**Instructions to follow:** Write out the data exactly from its first line onward, ending with the line in which "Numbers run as" appears.

*** Begin section ***

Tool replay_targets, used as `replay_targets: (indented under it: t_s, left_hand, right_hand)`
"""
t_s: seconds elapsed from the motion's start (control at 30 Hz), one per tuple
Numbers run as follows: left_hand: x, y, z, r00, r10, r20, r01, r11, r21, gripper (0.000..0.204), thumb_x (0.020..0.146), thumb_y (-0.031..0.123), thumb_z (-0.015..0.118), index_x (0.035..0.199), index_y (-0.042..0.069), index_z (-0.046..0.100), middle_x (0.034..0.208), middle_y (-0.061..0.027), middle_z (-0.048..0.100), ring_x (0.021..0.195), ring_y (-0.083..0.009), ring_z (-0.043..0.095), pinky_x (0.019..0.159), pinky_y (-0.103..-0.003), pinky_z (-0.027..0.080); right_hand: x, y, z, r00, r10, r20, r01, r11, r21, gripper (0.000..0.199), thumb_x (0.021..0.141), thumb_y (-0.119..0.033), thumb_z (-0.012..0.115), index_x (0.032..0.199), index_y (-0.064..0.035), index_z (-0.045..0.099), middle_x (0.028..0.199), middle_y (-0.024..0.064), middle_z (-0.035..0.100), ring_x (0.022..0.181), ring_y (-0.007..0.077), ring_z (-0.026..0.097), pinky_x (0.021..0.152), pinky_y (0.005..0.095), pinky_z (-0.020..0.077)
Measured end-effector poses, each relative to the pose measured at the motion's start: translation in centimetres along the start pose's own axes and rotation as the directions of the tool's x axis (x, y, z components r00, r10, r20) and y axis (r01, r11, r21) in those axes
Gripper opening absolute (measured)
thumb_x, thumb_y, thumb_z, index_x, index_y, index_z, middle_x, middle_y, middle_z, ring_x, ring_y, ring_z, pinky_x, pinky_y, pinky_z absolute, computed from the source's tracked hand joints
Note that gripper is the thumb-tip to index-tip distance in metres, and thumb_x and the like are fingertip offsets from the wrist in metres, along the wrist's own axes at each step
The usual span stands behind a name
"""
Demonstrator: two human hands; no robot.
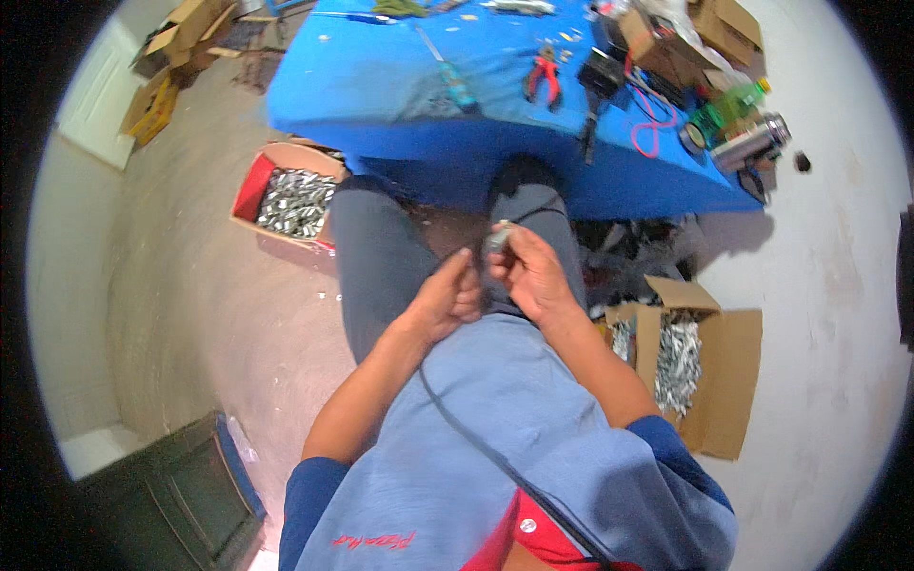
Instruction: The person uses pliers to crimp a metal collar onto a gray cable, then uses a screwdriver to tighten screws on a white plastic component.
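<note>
My right hand is closed in front of my lap, its thumb and fingers pinching a small silvery metal piece. Too little of that piece shows to tell its exact kind. Just left of it, my left hand is curled shut over my thighs, slightly blurred. Anything inside its fingers is hidden. The two hands are close but apart. A thin dark cable runs down my blue shirt and passes under my left wrist.
A blue-covered table stands ahead, holding a screwdriver, red-handled pliers, a green bottle and a steel flask. Boxes of small metal parts sit on the floor: a red-sided carton at left, a cardboard box at right.
</note>
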State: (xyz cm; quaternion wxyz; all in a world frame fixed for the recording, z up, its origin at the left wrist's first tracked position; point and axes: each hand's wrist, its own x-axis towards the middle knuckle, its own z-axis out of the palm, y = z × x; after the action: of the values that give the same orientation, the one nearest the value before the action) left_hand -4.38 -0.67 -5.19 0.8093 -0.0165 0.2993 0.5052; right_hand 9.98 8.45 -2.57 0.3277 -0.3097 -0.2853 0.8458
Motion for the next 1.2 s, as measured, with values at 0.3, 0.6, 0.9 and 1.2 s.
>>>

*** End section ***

**Answer to this problem:**
Tool replay_targets, used as `replay_targets: (indented under it: t_s, left_hand, right_hand)`
"""
t_s: seconds elapsed from the motion's start (control at 30 Hz), one per tuple
Numbers run as follows: left_hand: x, y, z, r00, r10, r20, r01, r11, r21, gripper (0.000..0.204), thumb_x (0.020..0.146), thumb_y (-0.031..0.123), thumb_z (-0.015..0.118), index_x (0.035..0.199), index_y (-0.042..0.069), index_z (-0.046..0.100), middle_x (0.034..0.208), middle_y (-0.061..0.027), middle_z (-0.048..0.100), ring_x (0.021..0.195), ring_y (-0.083..0.009), ring_z (-0.043..0.095), pinky_x (0.019..0.159), pinky_y (-0.103..-0.003), pinky_z (-0.027..0.080); right_hand: x, y, z, r00, r10, r20, r01, r11, r21, gripper (0.000..0.199), thumb_x (0.021..0.141), thumb_y (-0.119..0.033), thumb_z (-0.012..0.115), index_x (0.032..0.199), index_y (-0.064..0.035), index_z (-0.045..0.099), middle_x (0.028..0.199), middle_y (-0.024..0.064), middle_z (-0.035..0.100), ring_x (0.022..0.181), ring_y (-0.007..0.077), ring_z (-0.026..0.097), pinky_x (0.021..0.152), pinky_y (0.005..0.095), pinky_z (-0.020..0.077)

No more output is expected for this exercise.